TO DO
Of the lines below, report only those that contain "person".

--- DATA RECORDS Enclosed Below ---

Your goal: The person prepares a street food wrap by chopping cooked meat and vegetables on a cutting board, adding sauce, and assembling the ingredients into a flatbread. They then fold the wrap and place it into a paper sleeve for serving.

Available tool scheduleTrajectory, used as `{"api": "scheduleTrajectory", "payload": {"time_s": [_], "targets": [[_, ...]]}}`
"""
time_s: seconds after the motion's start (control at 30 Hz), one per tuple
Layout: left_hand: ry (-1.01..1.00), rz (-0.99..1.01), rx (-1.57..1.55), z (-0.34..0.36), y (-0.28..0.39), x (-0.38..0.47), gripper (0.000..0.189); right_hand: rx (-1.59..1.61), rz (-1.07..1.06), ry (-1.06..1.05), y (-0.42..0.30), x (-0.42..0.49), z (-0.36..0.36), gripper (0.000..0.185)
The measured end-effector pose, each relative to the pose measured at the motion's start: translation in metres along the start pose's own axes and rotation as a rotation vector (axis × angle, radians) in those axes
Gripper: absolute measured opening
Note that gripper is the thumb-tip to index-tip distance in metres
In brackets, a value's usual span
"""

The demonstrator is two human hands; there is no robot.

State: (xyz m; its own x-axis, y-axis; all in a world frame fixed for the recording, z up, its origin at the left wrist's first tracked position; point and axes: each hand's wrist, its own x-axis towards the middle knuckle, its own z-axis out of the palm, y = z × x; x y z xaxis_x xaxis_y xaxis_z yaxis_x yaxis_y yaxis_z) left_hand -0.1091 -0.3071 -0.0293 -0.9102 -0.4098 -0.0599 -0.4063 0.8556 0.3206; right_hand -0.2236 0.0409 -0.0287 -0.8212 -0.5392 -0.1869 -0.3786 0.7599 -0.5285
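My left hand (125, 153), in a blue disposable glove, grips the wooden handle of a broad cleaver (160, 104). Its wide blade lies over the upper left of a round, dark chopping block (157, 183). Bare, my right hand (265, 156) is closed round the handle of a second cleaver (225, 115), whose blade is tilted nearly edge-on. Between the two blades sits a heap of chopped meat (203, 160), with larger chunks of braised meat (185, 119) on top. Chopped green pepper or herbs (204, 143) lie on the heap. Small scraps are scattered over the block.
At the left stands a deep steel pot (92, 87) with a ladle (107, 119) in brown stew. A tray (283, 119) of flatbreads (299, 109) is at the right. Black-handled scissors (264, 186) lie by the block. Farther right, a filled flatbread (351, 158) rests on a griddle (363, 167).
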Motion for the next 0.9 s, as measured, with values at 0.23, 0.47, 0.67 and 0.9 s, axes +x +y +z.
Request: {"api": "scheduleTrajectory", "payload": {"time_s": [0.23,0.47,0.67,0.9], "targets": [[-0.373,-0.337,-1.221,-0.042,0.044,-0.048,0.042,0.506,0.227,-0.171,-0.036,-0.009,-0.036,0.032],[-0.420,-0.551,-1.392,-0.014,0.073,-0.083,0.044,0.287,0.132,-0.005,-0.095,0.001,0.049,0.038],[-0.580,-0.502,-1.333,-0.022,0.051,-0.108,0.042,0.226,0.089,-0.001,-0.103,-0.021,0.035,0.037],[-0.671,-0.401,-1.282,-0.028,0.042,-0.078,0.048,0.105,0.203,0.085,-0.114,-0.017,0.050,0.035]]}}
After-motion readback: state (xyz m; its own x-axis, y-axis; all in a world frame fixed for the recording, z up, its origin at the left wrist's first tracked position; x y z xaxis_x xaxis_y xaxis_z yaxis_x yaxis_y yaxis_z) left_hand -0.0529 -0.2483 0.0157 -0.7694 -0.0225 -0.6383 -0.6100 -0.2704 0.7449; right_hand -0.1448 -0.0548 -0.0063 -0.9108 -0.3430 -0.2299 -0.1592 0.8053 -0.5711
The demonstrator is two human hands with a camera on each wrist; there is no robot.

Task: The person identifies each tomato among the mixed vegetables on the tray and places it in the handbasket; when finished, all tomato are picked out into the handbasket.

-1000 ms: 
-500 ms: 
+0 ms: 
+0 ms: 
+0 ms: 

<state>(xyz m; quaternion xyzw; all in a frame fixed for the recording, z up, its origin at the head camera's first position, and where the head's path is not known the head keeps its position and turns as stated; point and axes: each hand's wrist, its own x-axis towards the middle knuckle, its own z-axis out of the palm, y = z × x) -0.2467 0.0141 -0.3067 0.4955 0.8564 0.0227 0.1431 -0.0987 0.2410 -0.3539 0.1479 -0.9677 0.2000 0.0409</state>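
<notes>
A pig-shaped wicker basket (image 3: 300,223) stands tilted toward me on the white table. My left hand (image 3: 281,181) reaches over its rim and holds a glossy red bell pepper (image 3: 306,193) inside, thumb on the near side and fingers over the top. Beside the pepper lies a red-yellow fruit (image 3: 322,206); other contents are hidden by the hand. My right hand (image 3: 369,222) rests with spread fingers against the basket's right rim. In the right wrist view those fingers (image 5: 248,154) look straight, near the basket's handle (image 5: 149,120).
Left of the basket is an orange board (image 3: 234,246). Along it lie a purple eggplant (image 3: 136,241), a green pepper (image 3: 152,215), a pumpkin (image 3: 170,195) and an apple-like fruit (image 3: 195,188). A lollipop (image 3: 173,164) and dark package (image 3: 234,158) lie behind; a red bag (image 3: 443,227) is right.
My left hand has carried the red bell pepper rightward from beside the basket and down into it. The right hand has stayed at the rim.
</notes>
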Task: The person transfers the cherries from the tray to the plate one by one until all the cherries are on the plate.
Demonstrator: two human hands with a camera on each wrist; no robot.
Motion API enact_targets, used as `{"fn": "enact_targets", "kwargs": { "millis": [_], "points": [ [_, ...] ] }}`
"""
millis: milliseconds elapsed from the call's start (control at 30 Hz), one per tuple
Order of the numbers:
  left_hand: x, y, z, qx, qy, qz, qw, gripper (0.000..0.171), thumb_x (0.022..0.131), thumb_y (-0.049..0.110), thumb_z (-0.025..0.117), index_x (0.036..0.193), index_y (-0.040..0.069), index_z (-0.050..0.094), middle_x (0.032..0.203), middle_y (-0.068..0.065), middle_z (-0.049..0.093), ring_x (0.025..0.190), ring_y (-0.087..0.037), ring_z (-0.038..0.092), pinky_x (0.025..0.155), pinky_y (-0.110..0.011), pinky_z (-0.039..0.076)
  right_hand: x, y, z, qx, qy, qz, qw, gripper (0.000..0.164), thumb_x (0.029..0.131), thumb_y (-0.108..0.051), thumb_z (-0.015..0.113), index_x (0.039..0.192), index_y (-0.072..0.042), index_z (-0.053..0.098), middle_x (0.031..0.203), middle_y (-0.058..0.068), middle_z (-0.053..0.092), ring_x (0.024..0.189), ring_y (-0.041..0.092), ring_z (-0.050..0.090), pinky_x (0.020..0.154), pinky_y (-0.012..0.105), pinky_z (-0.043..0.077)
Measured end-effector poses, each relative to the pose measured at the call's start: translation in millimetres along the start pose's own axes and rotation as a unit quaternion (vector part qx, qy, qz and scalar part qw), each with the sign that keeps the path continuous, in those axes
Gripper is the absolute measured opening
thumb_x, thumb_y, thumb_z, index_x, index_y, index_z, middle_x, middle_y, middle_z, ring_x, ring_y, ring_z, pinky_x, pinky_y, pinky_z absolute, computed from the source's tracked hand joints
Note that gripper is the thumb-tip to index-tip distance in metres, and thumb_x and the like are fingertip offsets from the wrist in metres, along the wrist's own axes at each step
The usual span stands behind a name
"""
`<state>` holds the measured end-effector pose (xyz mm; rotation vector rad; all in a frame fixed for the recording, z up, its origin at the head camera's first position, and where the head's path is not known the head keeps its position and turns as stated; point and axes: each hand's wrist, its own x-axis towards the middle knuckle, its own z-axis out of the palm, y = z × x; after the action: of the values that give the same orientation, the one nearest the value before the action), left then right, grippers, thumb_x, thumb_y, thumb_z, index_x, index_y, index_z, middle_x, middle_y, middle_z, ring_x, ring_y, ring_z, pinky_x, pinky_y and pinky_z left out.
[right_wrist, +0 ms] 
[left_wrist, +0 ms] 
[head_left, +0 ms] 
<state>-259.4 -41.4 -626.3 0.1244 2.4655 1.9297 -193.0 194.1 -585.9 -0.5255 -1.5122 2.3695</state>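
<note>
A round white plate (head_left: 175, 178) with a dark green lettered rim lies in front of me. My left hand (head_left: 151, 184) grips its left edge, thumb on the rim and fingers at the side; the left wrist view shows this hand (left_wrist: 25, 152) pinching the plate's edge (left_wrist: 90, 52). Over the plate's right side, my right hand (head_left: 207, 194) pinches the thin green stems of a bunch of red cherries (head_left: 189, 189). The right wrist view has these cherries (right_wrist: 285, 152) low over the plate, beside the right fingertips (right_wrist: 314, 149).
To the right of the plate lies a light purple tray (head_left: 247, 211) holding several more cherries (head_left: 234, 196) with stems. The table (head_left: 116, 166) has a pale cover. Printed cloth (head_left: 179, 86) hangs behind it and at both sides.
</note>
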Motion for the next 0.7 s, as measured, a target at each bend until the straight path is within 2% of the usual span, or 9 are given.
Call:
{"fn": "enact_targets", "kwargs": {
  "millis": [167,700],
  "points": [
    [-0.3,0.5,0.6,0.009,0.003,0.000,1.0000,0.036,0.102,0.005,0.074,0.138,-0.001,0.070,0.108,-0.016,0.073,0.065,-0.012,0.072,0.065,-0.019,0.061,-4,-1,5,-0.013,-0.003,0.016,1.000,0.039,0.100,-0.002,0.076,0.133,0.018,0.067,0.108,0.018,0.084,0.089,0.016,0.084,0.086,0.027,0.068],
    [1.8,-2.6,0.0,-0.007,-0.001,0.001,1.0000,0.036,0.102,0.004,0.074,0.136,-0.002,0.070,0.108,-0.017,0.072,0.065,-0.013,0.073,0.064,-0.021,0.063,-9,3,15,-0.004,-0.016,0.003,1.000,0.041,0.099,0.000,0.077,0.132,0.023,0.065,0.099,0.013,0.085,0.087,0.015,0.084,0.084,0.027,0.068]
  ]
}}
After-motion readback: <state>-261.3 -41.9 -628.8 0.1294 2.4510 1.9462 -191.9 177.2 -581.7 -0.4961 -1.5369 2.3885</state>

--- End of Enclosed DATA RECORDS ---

OUTPUT OF THE EXERCISE
Your goal: The person prepares a street food wrap by chopping cooked meat and vegetables on a cutting board, adding sauce, and assembling the ingredients into a flatbread. They then fold the wrap and place it into a paper sleeve for serving.
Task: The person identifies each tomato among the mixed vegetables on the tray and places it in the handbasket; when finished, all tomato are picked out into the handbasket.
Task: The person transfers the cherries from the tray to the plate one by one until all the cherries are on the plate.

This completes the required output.